Socket failures under sustained load #70

sdether · 2012-10-06T23:02:51Z

Was doing some simple load testing and quickly ran into socket failures of the type : An operation on a socket could not be performed because the system lacked sufficient buffer space or because a queue was full 127.0.0.1:9160 which is wrapped by No connection could be made because all servers have failed.

[Test]
public void Socket_failure() {
    var keyspaceName = "test";
    var connectionBuilder = new ConnectionBuilder("test", Server);
    var id = 1;
    try {
        using(var db = new CassandraContext(connectionBuilder)) {
            if(db.KeyspaceExists(keyspaceName))
                db.DropKeyspace(keyspaceName);
            var keyspace = new CassandraKeyspace(new CassandraKeyspaceSchema {
                Name = keyspaceName,
            }, db);
            keyspace.TryCreateSelf();
            if(!keyspace.ColumnFamilyExists("event")) {
                keyspace.TryCreateColumnFamily(new CassandraColumnFamilySchema {
                    FamilyName = "event",
                    KeyValueType = CassandraType.IntegerType,
                    ColumnNameType = CassandraType.UTF8Type,
                    DefaultColumnValueType = CassandraType.UTF8Type,
                    Columns = { new CassandraColumnSchema() { Name = "Name" } }
                });
            }
            while(true) {
                var evFamily = db.GetColumnFamily("event");
                dynamic ev = evFamily.CreateRecord(new BigInteger(id));
                db.Attach(ev);
                ev.Name = "view " + id;
                db.SaveChanges();
                id++;
            }
        }
    } catch {
        Console.WriteLine("died after {0} ops", id);
        throw;
    }
}

I know this example is degenerate in that it calls save for each new record, but it is supposed to mimic many requests coming into the server, each logging events, and each request would be creating a new context using the connectionbuilder.
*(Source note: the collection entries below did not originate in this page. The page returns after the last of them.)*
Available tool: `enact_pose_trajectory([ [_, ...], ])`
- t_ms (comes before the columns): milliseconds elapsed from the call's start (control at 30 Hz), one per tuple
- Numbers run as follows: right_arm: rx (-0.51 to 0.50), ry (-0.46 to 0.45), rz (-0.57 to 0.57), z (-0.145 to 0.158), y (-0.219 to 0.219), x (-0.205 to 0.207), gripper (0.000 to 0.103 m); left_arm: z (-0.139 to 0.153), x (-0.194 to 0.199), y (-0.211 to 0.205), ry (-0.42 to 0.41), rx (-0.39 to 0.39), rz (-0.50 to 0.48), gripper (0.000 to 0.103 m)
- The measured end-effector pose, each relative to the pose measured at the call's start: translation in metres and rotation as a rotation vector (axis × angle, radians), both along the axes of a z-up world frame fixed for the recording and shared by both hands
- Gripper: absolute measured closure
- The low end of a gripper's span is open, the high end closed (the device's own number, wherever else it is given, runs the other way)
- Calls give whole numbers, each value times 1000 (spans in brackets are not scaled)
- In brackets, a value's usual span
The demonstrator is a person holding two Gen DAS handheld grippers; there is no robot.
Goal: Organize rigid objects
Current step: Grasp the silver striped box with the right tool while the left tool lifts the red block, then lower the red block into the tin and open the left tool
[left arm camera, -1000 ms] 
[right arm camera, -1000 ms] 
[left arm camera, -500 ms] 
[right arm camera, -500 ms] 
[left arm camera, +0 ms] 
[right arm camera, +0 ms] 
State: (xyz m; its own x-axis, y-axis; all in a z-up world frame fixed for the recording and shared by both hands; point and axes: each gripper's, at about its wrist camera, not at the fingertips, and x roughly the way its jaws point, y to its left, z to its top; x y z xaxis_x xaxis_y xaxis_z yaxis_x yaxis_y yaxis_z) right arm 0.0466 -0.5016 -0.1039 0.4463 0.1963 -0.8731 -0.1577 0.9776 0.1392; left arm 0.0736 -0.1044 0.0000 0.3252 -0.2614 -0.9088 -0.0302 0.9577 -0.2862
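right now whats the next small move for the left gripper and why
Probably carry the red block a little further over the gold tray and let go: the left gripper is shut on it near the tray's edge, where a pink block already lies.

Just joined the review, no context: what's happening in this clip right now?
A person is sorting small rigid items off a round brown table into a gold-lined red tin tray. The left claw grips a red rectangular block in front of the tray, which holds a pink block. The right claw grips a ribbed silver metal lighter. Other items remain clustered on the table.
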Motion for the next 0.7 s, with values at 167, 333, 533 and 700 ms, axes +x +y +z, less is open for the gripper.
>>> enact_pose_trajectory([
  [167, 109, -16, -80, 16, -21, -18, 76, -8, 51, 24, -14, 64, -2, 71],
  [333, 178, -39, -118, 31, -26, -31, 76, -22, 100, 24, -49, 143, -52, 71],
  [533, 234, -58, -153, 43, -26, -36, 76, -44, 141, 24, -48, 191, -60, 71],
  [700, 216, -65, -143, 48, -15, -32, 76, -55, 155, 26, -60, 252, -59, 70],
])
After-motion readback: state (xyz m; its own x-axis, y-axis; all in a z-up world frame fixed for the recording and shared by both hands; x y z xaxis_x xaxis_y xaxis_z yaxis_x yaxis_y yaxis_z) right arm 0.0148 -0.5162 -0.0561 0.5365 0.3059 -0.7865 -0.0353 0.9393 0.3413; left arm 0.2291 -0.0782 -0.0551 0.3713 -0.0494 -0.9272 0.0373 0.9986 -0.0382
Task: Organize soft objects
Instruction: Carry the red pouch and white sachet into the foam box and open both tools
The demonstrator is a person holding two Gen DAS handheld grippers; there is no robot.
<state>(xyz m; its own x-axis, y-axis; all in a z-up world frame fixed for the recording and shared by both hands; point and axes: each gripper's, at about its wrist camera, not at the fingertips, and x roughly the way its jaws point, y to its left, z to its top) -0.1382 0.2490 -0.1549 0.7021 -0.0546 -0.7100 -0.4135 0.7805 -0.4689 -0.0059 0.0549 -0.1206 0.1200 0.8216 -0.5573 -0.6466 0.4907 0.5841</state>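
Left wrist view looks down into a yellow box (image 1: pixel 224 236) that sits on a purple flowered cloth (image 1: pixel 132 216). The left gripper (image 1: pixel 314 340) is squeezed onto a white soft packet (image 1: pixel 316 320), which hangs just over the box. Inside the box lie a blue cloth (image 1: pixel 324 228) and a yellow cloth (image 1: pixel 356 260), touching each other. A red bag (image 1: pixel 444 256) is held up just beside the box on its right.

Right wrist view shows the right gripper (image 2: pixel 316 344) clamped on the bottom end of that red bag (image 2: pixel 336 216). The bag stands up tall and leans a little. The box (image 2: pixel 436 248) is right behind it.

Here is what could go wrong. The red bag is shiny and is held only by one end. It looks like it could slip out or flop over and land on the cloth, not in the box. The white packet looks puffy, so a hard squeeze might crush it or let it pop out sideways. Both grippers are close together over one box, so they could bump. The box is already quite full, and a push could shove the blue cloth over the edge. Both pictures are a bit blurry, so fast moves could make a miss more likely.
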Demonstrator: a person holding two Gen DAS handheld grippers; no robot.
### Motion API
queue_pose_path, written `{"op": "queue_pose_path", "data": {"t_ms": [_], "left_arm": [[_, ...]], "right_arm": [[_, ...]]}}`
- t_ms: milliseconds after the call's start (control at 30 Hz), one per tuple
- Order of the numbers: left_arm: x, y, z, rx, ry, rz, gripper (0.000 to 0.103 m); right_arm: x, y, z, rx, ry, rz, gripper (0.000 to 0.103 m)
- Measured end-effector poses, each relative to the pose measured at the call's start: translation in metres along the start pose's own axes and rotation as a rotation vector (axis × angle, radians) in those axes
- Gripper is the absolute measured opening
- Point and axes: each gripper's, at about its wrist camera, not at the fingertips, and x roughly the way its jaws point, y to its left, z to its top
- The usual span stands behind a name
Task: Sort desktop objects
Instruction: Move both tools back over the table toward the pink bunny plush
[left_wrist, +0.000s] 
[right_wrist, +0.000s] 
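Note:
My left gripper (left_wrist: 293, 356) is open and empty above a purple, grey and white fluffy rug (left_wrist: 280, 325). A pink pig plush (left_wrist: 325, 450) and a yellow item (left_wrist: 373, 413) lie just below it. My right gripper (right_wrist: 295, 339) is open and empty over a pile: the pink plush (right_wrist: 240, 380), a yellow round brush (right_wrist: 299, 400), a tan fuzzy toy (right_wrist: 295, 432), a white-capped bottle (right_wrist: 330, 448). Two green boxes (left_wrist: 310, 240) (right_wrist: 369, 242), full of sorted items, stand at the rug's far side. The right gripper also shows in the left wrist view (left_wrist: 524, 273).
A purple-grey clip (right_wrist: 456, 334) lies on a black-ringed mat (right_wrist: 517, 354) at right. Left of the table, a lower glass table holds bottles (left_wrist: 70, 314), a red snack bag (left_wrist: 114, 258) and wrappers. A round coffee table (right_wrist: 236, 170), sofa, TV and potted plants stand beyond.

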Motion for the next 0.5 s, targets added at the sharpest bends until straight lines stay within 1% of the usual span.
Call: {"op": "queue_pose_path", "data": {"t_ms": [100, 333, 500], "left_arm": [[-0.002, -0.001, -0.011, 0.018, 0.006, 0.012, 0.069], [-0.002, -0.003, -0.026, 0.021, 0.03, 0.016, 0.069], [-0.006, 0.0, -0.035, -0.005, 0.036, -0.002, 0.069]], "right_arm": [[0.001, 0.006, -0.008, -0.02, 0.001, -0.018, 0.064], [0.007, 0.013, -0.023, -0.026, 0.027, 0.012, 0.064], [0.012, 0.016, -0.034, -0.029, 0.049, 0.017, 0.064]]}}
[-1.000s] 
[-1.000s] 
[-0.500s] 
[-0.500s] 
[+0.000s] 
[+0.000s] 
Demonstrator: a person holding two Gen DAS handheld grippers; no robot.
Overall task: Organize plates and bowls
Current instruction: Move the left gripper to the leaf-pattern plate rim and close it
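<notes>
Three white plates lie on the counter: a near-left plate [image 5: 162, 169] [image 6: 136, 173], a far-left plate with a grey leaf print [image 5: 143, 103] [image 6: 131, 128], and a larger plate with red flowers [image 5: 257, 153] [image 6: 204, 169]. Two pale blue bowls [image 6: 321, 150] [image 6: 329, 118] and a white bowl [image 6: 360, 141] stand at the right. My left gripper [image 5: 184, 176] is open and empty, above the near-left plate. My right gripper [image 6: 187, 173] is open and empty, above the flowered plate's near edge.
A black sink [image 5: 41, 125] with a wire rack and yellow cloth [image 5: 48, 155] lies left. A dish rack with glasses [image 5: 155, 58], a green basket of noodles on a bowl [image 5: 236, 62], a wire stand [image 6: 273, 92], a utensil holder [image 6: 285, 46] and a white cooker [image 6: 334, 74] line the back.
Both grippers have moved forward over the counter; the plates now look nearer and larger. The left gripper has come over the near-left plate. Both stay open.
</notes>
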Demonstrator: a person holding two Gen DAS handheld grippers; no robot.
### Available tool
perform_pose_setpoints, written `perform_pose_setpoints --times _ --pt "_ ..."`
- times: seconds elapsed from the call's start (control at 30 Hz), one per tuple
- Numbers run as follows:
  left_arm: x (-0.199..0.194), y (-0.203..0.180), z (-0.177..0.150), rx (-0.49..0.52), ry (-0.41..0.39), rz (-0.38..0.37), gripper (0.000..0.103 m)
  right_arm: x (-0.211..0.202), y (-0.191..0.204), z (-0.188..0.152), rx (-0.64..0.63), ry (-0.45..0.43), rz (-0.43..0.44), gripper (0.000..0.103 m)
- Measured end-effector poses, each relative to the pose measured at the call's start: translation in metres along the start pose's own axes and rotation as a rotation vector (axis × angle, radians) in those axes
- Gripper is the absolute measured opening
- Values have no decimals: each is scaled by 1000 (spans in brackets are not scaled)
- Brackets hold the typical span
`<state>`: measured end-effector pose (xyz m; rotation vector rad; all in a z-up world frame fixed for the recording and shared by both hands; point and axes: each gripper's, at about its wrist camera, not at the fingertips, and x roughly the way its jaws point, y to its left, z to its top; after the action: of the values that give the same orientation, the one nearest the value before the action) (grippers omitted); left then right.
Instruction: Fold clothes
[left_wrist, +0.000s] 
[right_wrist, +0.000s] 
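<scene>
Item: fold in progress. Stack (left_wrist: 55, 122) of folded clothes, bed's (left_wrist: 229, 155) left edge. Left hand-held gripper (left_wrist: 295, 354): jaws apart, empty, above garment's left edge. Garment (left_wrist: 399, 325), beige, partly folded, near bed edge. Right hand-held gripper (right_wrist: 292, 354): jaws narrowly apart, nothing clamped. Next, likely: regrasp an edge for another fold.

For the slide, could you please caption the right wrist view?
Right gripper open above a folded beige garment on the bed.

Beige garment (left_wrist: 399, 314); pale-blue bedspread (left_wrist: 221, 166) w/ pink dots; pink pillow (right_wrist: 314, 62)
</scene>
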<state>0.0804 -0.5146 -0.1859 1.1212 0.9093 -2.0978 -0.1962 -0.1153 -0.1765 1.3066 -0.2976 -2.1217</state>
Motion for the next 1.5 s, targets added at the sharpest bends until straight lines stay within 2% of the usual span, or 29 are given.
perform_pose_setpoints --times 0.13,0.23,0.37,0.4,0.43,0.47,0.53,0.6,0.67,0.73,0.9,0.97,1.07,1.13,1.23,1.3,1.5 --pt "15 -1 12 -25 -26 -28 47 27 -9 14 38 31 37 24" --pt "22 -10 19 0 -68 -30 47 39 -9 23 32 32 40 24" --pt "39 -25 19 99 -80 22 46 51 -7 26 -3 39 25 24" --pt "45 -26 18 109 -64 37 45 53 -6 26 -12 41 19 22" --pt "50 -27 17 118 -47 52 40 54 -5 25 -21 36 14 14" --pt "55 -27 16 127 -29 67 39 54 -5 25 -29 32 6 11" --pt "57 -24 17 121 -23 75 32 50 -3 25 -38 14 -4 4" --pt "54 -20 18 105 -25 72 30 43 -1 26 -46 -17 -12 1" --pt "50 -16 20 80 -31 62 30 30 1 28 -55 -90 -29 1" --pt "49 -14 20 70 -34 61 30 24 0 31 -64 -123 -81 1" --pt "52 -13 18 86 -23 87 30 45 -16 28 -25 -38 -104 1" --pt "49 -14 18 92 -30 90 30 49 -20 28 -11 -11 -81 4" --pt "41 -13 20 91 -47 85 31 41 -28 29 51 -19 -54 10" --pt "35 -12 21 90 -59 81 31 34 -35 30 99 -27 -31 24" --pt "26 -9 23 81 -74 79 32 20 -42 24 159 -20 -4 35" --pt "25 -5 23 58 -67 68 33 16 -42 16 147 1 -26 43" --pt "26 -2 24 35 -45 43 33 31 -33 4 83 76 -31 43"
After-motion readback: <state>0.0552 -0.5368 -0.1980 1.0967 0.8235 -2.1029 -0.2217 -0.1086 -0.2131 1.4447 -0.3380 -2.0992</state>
Originally it was running in multiple threads with multiple contexts, but i tried to reduce it to the simplest repo that still failed.

Output from the above is:

keyspace setup: 1b7fde6c-700a-3bc9-b7d2-3188a1e48fc8
column family setup: 2abf84a8-f8d6-34f7-9f02-646f0478f0cc
connection: System.Net.Sockets.SocketException (0x80004005): An operation on a socket could not be performed because the system lacked sufficient buffer space or because a queue was full 127.0.0.1:9160
   at System.Net.Sockets.TcpClient.Connect(String hostname, Int32 port)
   at Thrift.Transport.TSocket.Open() in C:\github\fluentcassandra\src\Thrift\Transport\TSocket.cs:line 134
   at Thrift.Transport.TFramedTransport.Open() in C:\github\fluentcassandra\src\Thrift\Transport\TFramedTransport.cs:line 53
   at FluentCassandra.Connections.Connection.Open() in C:\github\fluentcassandra\src\Connections\Connection.cs:line 137
   at FluentCassandra.Connections.NormalConnectionProvider.Open() in C:\github\fluentcassandra\src\Connections\NormalConnectionProvider.cs:line 39
connection: localhost:9160,0 secs has been blacklisted
FluentCassandra.CassandraException: No connection could be made because all servers have failed. ---> FluentCassandra.CassandraException: No connection could be made because all servers have failed.
   at FluentCassandra.Connections.NormalConnectionProvider.Open() in C:\github\fluentcassandra\src\Connections\NormalConnectionProvider.cs:line 51
   at FluentCassandra.CassandraSession.GetClient(Boolean setKeyspace, Nullable`1 setCqlVersion) in C:\github\fluentcassandra\src\CassandraSession.cs:line 103
   at FluentCassandra.Operations.BatchMutate.Execute() in C:\github\fluentcassandra\src\Operations\BatchMutate.cs:line 53
   at FluentCassandra.Operations.Operation`1.TryExecute(TResult& result) in C:\github\fluentcassandra\src\Operations\Operation.cs:line 24
   --- End of inner exception stack trace ---
died after 16328 ops

The text was updated successfully, but these errors were encountered:

nberardi · 2012-10-06T23:09:44Z

Sounds like an issue with Thrift or System.Net

I don't see how I can fix this on the Fluent Cassandra side of things.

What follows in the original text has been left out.